▸ To do
Every record below is to be retyped exactly, with the pictures left out.

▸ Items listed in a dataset
★ ★ ★
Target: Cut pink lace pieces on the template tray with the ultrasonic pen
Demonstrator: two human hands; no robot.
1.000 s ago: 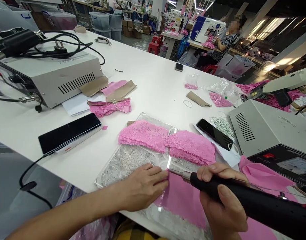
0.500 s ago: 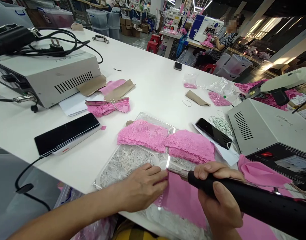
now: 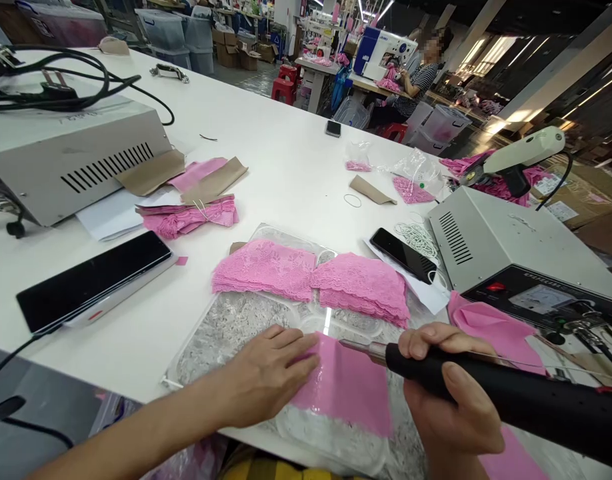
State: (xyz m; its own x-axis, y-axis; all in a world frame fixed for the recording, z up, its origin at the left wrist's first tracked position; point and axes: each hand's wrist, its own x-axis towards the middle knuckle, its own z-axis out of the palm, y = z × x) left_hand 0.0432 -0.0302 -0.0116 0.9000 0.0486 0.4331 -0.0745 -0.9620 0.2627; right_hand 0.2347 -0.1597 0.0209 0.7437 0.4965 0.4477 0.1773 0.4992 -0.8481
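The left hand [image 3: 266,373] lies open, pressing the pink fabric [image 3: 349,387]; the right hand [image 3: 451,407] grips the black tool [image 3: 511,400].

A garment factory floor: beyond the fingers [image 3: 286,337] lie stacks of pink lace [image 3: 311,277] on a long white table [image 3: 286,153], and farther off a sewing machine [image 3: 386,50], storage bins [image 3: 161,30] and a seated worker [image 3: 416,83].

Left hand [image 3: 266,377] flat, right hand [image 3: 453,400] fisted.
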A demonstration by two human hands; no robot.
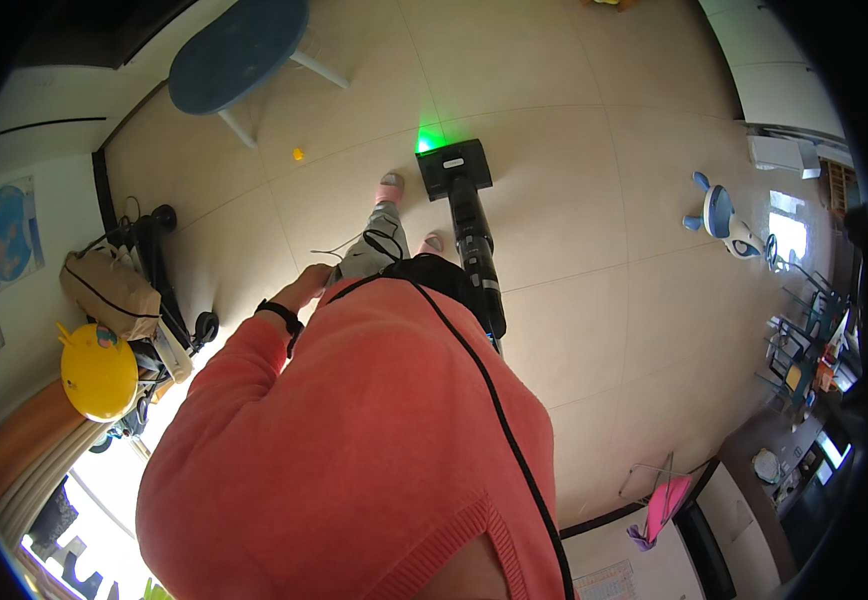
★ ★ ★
▸ Output for this exercise
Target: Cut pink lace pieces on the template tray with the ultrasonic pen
Demonstrator: two human hands; no robot.
1.000 s ago: 
0.500 s ago: 
now: 
State: (xyz m; its own x-axis, y-axis; all in a world frame fixed for the recording, z up, its origin at the left wrist's first tracked position; point and axes: each hand's wrist, its own x-axis towards the middle knuckle, its own z-axis out of the palm, y = z × x) left_hand 0.0432 -0.0302 -0.0116 0.9000 0.0486 0.4331 -0.0745 -0.9620 0.2627; right_hand 0.2347 -0.1597 0.0209 0.7437 0.4965 0.4477 0.1773 0.4992 -0.8481
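The left hand [image 3: 266,373] lies open, pressing the pink fabric [image 3: 349,387]; the right hand [image 3: 451,407] grips the black tool [image 3: 511,400].

A garment factory floor: beyond the fingers [image 3: 286,337] lie stacks of pink lace [image 3: 311,277] on a long white table [image 3: 286,153], and farther off a sewing machine [image 3: 386,50], storage bins [image 3: 161,30] and a seated worker [image 3: 416,83].

Left hand [image 3: 266,377] flat, right hand [image 3: 453,400] fisted.
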A demonstration by two human hands; no robot.

This concludes the response to the exercise.